Bonne nouvelle pour la Santé Publique : l’effet prix sur les cigarettes commence à jouer ! Au cours de l’année écoulée, 40,23 milliards de cigarettes ont été livrées aux buralistes dans l’Hexagone, contre 44,36 milliards en 2017, soit une baisse de 9,15 %, selon des chiffres de Logista, fournisseur de la quasi-totalité des points de vente.

Globalement sur l’année passée, les livraisons de tabac (cigarettes, tabac à rouler, cigares et tabac à mâcher) sont en baisse de 9,15 %. « C’est une politique de santé publique qui marche, cela va faire des milliers de vies sauvées, c’est important », s’est félicité Bertrand Dautzenberg, pneumologue à l’hôpital de la Pitié-Salpêtrière. Selon ce tabacologue, cette baisse des ventes de cigarettes résulte clairement de la hausse d’un euro du prix du paquet appliquée le 1er mars 2018.
la hausse a « motivé beaucoup de gens à arrêter de fumer : le prix est redevenu un facteur d’arrêt du tabac, car fumer un paquet par jour coûte maintenant 240 euros par mois », a-t-il fait valoir. Le prix moyen du paquet devrait atteindre 10 euros d’ici novembre 2020. L’effet de cette hausse a été « boosté », a ajouté le Professeur Dautzenberg, par « les autres mesures du programme national de lutte contre le tabac, comme le paquet neutre, qui joue beaucoup sur les jeunes » en retirant à la cigarette son côté « glamour ».

Une 1ère génération sans fumeurs en 2034

En novembre dernier l’opération “Mois(s) sans Tabac” a dû également contribuer à sensibiliser les fumeurs sur les méfaits du tabac et la nécessité d’arrêter de fumer. L’opération a eu un « effet massif », a assuré le tabacologue.
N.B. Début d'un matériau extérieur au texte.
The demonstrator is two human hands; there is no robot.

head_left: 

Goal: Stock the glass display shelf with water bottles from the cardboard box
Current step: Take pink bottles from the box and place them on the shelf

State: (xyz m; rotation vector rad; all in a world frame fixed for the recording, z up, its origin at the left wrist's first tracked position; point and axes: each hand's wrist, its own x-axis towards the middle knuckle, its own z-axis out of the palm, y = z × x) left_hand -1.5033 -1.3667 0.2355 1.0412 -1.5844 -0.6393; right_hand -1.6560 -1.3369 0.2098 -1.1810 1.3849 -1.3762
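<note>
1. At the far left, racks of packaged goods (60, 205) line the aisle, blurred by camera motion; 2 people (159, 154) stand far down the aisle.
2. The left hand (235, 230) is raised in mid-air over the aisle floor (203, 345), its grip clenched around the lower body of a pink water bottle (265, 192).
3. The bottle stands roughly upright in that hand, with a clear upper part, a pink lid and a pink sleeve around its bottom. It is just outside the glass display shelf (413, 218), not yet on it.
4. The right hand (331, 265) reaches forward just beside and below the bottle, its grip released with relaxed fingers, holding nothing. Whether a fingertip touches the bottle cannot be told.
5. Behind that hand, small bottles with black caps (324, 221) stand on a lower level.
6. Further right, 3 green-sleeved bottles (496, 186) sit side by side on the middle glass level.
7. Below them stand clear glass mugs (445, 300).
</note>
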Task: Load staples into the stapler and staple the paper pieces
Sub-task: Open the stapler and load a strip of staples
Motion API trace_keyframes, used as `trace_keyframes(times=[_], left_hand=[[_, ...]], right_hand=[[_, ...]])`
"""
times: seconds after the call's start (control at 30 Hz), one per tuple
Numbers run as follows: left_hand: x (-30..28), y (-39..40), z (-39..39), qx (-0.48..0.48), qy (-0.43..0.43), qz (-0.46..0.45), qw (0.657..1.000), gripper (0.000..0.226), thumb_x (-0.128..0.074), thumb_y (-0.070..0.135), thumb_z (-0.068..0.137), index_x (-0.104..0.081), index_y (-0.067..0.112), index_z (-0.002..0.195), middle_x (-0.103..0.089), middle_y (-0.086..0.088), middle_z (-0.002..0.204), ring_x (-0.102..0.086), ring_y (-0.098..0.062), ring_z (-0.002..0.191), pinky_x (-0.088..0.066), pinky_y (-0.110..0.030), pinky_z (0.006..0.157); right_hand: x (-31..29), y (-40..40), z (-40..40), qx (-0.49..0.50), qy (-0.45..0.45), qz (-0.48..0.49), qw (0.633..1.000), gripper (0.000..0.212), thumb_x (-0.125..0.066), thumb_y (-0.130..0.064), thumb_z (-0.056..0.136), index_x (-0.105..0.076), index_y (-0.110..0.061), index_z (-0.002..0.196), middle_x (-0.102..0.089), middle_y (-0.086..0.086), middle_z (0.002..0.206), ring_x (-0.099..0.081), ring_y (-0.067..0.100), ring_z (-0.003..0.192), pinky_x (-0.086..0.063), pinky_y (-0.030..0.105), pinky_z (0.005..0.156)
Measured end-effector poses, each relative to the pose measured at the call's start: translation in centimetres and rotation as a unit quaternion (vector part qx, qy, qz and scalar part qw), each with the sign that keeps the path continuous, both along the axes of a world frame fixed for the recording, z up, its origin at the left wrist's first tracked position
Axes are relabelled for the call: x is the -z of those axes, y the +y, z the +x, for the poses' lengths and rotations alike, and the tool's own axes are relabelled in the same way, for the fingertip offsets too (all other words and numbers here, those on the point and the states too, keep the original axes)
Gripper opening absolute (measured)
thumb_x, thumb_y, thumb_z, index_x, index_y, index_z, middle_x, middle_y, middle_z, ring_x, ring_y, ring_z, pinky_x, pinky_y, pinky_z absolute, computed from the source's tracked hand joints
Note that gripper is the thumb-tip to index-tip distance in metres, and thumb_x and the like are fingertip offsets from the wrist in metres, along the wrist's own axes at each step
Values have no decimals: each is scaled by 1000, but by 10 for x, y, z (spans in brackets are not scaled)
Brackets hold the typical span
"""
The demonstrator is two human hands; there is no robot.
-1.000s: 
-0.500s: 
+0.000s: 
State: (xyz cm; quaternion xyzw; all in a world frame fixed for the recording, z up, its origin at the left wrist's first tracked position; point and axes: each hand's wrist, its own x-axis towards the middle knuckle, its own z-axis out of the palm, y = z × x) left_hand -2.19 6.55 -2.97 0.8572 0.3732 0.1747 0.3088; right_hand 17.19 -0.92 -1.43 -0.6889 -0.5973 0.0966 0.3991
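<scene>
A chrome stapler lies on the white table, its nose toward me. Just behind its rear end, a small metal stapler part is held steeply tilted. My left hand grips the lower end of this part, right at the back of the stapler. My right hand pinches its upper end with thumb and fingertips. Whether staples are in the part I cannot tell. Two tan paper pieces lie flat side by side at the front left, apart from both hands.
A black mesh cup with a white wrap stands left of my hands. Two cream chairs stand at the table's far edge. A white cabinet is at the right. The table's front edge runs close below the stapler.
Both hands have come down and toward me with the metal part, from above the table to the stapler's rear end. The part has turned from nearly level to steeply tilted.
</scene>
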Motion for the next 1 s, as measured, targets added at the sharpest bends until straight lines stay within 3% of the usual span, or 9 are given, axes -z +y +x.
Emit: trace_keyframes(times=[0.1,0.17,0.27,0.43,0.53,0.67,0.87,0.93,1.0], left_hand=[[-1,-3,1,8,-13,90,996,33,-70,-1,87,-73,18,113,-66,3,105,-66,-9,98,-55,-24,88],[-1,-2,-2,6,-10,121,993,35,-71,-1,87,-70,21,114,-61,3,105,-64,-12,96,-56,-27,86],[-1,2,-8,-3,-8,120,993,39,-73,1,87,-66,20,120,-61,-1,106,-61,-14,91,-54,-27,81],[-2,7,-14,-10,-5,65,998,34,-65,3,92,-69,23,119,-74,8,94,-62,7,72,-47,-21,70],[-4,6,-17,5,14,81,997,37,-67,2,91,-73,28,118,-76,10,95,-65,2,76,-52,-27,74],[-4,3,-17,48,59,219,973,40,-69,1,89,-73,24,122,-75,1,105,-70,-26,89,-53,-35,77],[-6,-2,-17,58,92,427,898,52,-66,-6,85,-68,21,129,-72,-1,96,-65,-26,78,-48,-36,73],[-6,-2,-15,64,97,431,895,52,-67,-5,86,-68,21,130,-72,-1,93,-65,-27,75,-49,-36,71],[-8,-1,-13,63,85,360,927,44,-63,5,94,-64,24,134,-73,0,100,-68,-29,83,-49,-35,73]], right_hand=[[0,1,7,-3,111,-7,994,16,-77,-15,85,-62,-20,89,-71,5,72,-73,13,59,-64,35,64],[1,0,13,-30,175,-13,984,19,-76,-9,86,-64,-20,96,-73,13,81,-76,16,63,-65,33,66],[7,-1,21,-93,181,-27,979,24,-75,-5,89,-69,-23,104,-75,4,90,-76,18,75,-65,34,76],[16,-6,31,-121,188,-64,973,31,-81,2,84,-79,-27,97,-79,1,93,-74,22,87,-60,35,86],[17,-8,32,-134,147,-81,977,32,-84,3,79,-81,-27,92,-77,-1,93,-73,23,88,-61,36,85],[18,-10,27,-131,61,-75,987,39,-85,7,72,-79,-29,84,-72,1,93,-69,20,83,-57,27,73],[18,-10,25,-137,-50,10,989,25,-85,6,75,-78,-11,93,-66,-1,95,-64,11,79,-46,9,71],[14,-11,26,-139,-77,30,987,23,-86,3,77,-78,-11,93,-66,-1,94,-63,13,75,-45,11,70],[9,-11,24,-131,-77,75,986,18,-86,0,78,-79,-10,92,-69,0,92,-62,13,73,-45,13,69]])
Les prescriptions des traitements substitutifs au tabac (patchs, pastilles, gommes à mâcher) ont bondi de 75 % entre mars et septembre, selon l’Assurance maladie. Rappelons que Marisol Touraine, ministre de la Santé sous le gouvernement Hollande, avait en 2014, avancé ses objectifs dans la lutte anti tabac : « Dans 5 ans, le nombre de fumeurs doit avoir baissé de 10 % », affirmait-elle alors. « Dans 10 ans, nous devons être descendus sous la barre des 20 % de fumeurs. Dans moins de 20 ans, nous voulons que les enfants qui naissent aujourd’hui, soient la première génération de non-fumeurs. » Nous sommes presque arrivés à la première étape avec la baisse de 9 % en 2018.